First day in Sydney, sightseeing, my friends drag me to the Opera House. Actually, we were doing the whole coast from the gardens to the Opera House down to Darling Harbour where we could see the eight-year-olds washing away early summer heatstroke in a fountain. Not that we were looking. But it was happening. I was eating ice cream at the time. Damn, Sydney was hot. Anyway, there is a restaurant attached to the Opera House; it’s the smaller of the parts of the Complex. The restaurant was empty, but we walked in for a drink (noon, and the two Victoria Bitters that started the day were already being digested), and I quickly changed my request from a Crown Lager to a gin and tonic once I heard, over the stereo system, the distinct Dimitri from Paris mix A Night at the Playboy Mansion. Here I am, in one of the biggest tourist attractions in Sydney, and the canned music is French Disco-House? Is Australia the greatest nation in the world?

Australia (specifically, Sydney, Melbourne (er, “Melbin”), and Dookie, Victoria) was our host for the Tenth World Lithuanian Youth Congress, and the congress clearly began well if Dimitri from Paris was involved. Then, that evening, after sightseeing, we learned while slumming around King’s Cross that tipping was not necessary. This country, already about half as expensive as the States, kept getting better. Dimitri from Paris was to be a thematic element of the three-week trip, as I ran into Playboy Mansion again in Dookie (an ag school which prided itself on being the best ag school in the southern hemisphere), and then twice again in Melbin, once at a restaurant across the Yarra from Flinders Station, and once again at a house party near Flinders Park. The funny thing about the house party was that we took a tram past the Melbourne Cricket Ground to get there, just as a match was starting there, a one-day I’d been planning on attending.

In retrospect, maybe I should have gone to the cricket match, but it really would have broken my body. I hadn’t slept, literally, since coming to Melbin three days earlier. I was barely eating, too. And I know how I get at sporting matches — it’s a shame Paul O’Neill retired, as I’d developed a good four innings worth of material with which to heckle him the next time the Yankmees came into town. In short, it would have been dodgy. But, at the same time, I would have been able to see one of the best one-day squads ever assembled play in the Carlton Series against a hapless Zimbabwe side.

Cricket is another thing Australia is remarkably good at. That and liking Dimitri from Paris. And catering to young kids looking for booze at 10 a.m., like we were two weeks before the Melbin trip, on Manly Beach, sacking the beach for a pub and a few overs of a match against the Windies. Our tour bus left (with us) to take us to Bondi Beach (or, at least, the sake bar across the street) before a friend from Montreal started ordering us all 747s. Thank heavens. The night before, we were all (over two dozen people buying a lot of Korbel (?)) bounced from the Paragon in Sydney because one of us was passing out at the table.
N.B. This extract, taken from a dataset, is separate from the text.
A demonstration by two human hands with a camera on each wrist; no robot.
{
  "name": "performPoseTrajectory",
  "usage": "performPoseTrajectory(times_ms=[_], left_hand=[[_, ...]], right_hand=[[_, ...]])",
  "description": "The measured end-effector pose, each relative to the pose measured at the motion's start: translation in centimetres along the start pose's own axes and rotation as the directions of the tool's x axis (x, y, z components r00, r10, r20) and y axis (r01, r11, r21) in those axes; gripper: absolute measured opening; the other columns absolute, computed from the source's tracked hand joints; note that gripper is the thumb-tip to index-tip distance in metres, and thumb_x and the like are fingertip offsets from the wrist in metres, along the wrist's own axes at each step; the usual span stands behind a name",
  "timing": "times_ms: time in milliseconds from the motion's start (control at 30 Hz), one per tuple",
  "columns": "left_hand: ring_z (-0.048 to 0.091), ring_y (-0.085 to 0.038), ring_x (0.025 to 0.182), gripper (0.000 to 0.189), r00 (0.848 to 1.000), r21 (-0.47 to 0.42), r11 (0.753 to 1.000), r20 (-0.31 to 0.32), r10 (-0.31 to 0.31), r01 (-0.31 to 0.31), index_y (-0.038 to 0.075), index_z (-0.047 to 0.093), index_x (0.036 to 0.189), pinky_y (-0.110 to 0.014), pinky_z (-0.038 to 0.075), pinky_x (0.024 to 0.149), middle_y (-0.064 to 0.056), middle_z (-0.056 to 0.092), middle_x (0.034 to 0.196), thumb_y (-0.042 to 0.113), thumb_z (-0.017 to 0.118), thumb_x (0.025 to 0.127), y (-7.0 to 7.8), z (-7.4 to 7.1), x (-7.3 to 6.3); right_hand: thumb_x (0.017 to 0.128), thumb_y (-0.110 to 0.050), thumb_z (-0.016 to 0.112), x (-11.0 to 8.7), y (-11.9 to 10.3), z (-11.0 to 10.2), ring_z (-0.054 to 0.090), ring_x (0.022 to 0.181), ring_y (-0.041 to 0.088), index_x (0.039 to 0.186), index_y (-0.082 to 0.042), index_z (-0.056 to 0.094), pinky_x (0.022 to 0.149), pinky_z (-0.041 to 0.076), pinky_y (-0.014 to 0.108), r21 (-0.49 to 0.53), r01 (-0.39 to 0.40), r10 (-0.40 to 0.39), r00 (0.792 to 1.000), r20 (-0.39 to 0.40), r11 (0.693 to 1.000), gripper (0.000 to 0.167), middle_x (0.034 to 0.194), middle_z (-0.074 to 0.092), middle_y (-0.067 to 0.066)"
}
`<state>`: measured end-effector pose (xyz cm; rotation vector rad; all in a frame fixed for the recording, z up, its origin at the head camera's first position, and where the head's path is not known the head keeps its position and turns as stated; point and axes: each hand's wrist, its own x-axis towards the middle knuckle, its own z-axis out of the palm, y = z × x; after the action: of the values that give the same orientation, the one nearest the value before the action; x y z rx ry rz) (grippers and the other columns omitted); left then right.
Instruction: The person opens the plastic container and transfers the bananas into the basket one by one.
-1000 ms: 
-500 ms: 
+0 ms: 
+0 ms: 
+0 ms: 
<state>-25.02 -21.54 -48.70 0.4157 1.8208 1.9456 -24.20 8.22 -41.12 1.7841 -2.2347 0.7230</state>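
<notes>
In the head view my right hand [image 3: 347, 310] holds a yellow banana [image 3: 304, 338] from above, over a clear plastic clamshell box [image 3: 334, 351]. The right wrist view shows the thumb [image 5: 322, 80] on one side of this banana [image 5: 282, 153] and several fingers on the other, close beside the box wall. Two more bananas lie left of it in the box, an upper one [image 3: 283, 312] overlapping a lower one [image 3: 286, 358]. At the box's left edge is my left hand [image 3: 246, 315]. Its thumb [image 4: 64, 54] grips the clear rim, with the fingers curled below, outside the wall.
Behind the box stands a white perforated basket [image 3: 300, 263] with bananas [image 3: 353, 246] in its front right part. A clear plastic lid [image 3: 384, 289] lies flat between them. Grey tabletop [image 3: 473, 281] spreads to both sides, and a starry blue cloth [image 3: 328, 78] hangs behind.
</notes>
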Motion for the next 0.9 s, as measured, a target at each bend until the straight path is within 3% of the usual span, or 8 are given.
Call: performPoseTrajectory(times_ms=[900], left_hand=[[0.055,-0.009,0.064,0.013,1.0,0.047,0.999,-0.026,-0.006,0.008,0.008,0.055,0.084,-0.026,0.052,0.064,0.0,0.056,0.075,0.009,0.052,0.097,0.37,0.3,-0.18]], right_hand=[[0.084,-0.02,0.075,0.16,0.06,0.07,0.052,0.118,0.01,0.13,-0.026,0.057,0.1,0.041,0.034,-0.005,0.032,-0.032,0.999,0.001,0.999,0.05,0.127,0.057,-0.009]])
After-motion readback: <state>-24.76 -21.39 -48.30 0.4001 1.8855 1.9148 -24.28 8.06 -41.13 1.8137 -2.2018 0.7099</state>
It was awful, and none of us (mostly dancing until 6 a.m.) were ready for on-the-fly cocktail inventions four hours later. Back to cricket

So the Australians have completely embarrassed the South Africans in the past few days. The South African side suffered their worst Test defeat in history when Australia beat them by an innings and 360 runs. They should show this stuff on television. I would watch all of it. Seriously — cricket lends itself very well to television. Like baseball, it has oodles of built-in timeouts for commercials, and matches move along at a pace that encourages a lot of analysis. And who hates analysis? I wouldn’t say that it, cricket, is conducive to drinking, because it already sounds from the above like my three-weeks in Australia were all sopping wet, which was not the case. But, well, it is. Drinking and analysis. Both cornerstones of the well-rounded U of C education.
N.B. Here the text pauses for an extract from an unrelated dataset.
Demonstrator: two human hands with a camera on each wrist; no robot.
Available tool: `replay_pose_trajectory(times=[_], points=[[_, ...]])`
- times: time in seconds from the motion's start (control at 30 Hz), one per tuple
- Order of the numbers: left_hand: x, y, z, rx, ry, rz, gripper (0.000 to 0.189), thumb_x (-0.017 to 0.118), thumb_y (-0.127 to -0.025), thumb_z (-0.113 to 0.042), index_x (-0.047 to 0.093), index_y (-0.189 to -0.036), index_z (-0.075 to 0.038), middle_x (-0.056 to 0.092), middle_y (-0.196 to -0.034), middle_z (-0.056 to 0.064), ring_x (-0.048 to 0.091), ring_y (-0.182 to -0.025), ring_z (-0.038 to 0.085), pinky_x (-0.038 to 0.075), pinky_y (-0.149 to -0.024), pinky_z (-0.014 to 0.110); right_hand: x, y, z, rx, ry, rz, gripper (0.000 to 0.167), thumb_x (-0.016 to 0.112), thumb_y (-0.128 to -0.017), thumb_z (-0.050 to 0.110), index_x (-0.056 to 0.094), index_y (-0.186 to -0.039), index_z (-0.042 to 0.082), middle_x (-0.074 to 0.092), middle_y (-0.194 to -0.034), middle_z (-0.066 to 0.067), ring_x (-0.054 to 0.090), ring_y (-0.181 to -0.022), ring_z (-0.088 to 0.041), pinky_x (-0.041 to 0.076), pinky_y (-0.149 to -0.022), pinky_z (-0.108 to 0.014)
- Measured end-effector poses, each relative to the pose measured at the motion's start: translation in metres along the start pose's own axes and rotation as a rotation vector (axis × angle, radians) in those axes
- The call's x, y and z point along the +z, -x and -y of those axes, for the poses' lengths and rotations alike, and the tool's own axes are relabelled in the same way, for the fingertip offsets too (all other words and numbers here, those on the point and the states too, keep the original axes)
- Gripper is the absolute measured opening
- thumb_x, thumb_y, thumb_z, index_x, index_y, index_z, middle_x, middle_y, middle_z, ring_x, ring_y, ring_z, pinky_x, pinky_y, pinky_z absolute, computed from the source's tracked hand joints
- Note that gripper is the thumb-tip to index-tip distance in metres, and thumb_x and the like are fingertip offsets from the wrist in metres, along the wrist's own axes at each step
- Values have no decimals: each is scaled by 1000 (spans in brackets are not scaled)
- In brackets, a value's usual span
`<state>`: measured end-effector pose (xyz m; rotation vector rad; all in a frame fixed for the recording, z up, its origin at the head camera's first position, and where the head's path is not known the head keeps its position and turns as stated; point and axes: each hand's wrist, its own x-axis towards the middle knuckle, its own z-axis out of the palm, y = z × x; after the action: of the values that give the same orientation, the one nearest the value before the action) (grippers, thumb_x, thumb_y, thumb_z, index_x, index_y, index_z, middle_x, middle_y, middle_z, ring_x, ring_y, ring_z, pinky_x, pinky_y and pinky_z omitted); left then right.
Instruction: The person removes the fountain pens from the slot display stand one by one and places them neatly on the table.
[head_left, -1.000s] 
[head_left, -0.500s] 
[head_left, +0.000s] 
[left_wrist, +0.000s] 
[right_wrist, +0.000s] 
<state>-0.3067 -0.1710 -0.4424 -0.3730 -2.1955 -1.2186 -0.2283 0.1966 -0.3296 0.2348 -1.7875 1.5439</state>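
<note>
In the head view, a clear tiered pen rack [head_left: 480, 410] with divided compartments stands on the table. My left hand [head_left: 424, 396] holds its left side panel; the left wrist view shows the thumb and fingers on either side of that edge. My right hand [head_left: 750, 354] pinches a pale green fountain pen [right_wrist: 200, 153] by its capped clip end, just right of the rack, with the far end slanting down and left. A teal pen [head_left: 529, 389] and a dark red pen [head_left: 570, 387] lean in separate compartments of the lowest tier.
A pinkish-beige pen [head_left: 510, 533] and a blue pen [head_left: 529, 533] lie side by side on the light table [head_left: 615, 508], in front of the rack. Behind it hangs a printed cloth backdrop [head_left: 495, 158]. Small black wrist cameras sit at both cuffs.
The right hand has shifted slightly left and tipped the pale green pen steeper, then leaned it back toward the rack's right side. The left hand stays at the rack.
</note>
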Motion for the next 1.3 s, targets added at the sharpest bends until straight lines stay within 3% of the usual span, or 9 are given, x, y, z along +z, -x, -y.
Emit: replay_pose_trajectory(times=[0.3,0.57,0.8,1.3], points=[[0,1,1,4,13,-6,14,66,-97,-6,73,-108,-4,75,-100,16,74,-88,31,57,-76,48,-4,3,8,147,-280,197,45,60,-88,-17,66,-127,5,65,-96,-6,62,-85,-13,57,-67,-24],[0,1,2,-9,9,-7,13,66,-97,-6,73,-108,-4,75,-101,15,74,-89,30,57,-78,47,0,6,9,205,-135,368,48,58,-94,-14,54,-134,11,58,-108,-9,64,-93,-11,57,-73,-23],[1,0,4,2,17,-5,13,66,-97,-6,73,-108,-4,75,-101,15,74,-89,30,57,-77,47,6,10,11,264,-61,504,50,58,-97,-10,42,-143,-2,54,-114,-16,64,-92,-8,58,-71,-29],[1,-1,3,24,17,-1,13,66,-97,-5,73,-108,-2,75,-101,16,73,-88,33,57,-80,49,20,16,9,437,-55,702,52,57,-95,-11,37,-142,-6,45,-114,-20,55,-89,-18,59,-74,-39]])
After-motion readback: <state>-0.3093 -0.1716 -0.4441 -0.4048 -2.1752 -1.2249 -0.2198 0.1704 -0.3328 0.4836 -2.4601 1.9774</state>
While in Australia, however, I was introduced to very little Australian music. And here I’m not including the awful-ass didgeridoo “playing” my souvenir-snapping friends attempted. Before setting foot in the nation, the extent of my knowledge of the scene was, well, let’s be honest: Men at Work, AC/DC, INXS, and Midnight Oil. In second grade, I was a huge Men at Work mark, but, realistically, the only good band from this list is INXS. And even they’re on thin ice. Midnight Oil I only liked since the cooler, older, political-types at Lithuanian camp liked them (one berated me once for liking They Might Be Giants, since they weren’t “political.” I was, like, 10, so I couldn’t be all “all art is political, nuge”), but INXS’s Kick is to this day a quality album. There was one more bit of Australian music I knew about, actually

As a pre-teen, I had planned a floor exercise presentation during the gymnastics show to Kylie Minogue’s “Locomotion.” It was a cute enough song, and I adored the name “Kylie.” I had no idea who this woman was, or where she’d come from. Spotty stories would filter through the media about her soap opera past, and so on, but basically she existed just as the voice of “Locomotion.” The track was, also, one of the first mp3s I ever downloaded. Still, it seems odd that she would then resurface, romantically involved with Michael Hutchence. Is the Australian music world so small that A-list musicians hook up with A-list musicians? Were Kylie and Michael the J-Lo and P-Diddy of Oz? In any case, Minogue remained below the American radar except in connection to Hutchence, who was also under the radar until, that is, he committed suicide.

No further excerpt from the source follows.